In July 2003, the Department of Energy (DOE) issued a "Grand Challenge" to the global scientific community for research and development in hydrogen storage with open competition to universities, industry, and national laboratories. This "Grand Challenge" called for the establishment of hydrogen storage Centers of Excellence on Metal Hydrides, Chemical Hydrogen Storage, and Carbon-Based Materials/Sorbents with multiple university, industry, and federal laboratory partners. In addition, independent projects were solicited on new materials and concepts, off-board hydrogen storage systems, and analyses of life-cycle cost, performance, and environmental impact.

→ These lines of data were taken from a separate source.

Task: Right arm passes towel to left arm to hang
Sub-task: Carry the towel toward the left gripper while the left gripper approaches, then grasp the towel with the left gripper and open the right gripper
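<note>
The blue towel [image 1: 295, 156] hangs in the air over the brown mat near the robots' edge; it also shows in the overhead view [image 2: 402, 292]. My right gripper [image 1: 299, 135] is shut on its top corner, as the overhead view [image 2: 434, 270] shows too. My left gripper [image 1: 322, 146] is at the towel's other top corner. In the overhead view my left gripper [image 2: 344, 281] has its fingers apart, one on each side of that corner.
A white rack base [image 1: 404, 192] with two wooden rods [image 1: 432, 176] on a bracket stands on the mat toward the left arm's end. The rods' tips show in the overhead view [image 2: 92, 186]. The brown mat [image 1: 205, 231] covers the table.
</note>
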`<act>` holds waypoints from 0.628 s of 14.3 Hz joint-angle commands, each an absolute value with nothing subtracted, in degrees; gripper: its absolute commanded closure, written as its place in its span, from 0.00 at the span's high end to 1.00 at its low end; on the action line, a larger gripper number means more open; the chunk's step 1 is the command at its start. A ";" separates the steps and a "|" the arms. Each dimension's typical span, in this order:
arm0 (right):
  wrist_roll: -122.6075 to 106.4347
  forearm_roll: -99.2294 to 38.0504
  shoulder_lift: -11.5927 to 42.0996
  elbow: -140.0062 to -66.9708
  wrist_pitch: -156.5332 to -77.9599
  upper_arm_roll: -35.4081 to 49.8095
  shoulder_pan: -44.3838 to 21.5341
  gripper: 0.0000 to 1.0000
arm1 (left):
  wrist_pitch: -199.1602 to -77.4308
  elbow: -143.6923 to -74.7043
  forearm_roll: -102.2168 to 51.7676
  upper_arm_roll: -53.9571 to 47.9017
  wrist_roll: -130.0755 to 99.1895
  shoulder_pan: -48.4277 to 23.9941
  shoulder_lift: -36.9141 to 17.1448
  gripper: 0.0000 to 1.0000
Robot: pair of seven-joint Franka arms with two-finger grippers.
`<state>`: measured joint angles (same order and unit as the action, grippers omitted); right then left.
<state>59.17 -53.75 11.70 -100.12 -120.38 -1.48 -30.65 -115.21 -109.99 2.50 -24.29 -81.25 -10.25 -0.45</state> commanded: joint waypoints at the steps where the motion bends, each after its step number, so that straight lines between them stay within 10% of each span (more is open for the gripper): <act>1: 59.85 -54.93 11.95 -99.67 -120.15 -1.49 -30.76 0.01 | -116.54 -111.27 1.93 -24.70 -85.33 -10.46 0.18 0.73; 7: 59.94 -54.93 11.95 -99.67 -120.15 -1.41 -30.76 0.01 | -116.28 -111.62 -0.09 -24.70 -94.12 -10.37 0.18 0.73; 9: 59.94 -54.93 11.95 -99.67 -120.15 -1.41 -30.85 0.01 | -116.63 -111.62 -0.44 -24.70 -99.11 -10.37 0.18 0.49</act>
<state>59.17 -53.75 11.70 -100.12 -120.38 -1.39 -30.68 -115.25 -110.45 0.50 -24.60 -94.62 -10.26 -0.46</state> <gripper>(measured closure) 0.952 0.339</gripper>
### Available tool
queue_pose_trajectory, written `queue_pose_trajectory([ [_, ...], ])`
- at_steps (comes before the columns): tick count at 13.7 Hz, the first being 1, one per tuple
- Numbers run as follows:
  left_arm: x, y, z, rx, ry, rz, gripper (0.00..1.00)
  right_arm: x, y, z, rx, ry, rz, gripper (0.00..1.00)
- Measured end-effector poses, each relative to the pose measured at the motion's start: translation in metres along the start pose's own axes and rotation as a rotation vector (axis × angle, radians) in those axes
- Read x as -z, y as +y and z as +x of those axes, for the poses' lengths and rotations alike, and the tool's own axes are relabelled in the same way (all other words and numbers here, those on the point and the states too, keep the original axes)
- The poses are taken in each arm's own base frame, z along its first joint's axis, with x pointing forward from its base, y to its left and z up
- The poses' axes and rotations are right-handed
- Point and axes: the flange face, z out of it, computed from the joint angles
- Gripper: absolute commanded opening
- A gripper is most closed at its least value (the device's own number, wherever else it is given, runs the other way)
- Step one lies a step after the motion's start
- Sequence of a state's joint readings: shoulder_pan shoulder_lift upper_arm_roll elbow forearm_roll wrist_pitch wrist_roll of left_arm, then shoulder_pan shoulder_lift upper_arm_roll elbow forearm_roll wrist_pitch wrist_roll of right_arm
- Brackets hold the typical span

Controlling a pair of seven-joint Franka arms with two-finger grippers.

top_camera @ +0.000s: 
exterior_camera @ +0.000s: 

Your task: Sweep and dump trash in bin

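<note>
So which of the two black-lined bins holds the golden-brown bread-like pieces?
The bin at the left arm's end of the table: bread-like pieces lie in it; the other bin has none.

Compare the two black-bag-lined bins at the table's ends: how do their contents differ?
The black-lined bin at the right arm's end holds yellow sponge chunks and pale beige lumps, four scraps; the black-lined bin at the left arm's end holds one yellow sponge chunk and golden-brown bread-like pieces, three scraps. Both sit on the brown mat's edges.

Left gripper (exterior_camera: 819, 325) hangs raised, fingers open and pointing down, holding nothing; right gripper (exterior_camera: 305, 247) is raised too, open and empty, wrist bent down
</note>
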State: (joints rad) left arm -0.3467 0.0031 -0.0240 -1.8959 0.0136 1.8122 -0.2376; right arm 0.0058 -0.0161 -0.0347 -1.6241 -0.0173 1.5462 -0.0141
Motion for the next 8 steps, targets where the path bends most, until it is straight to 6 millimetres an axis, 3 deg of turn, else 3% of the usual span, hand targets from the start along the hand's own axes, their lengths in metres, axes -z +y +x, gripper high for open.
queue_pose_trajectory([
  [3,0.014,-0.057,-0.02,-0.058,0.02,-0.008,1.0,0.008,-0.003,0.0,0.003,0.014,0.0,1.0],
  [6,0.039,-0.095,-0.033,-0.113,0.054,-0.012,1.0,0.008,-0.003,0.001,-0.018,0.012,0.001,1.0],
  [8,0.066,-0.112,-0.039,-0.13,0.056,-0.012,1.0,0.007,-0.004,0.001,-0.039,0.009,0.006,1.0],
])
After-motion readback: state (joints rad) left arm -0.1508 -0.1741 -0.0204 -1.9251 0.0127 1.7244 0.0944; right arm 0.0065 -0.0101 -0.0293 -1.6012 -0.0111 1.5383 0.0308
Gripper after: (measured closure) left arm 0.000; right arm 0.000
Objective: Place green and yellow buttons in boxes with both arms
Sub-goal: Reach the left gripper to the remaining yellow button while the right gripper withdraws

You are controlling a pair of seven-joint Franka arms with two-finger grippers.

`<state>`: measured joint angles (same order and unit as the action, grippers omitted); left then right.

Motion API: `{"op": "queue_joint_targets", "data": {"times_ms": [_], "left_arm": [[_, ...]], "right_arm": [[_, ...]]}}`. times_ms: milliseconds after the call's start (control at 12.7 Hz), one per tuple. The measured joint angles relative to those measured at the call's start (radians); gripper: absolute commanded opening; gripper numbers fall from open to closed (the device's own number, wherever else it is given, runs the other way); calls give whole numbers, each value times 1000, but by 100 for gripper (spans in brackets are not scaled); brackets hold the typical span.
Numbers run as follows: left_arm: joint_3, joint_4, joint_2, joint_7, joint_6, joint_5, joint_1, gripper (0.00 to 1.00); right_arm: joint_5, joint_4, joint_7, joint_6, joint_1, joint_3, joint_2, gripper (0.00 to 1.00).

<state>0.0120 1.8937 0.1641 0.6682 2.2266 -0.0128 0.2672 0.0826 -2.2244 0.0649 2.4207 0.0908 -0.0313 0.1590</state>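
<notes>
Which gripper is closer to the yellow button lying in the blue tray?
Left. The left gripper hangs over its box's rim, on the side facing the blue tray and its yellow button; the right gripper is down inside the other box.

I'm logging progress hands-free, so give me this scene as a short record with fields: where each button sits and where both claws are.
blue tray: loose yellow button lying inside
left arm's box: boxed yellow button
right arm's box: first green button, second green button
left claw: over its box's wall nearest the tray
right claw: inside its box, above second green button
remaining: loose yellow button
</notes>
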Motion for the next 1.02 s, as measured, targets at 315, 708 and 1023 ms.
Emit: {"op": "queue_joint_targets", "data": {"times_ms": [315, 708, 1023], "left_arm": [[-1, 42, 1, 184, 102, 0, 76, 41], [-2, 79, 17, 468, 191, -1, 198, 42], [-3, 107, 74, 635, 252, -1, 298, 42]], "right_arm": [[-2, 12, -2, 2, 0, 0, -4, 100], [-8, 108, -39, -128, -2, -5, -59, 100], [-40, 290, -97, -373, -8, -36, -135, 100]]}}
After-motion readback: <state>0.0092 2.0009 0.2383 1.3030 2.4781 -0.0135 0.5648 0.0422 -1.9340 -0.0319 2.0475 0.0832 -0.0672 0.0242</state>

The new Centers of Excellence and independent projects, together with existing DOE hydrogen storage efforts, constitute the framework of the National Hydrogen Storage Project. The Secretary of Energy announced the selections for the Hydrogen Storage Grand Challenge on April 27, 2004. The DOE plans to provide $150 million over a five-year period (subject to congressional appropriations) for the National Hydrogen Storage Project. The result of this R&D effort will be the development of hydrogen storage systems capable of meeting the long-term DOE targets. Complementing the Grand Challenge, the DOE Office of Science issued a solicitation in 2004 for basic research to help overcome key hurdles in hydrogen production, storage, and conversion.

The Metal Hydride Center of Excellence targets the development of advanced metal hydride materials including light-weight complex hydrides, destabilized binary hydrides, intermetallic hydrides, modified lithium amides, and other on-board reversible hydrides. This Center involves seven universities, three industrial partners, and six federal laboratories.

The Chemical Hydrogen Storage Center of Excellence targets three "tiers" of R&D for chemical hydrogen storage: borohydride-water, novel boron chemistry, and innovation beyond boron. This Center involves seven universities, three industrial partners, and two federal laboratories.

The Hydrogen Sorption Center of Excellence targets breakthrough concepts for storing hydrogen in high-surface-area sorbents such as hybrid carbon nanotubes, aerogels, and nanofibers, as well as metal-organic frameworks and conducting polymers. This Center involves seven universities, one industrial partner, and four federal laboratories.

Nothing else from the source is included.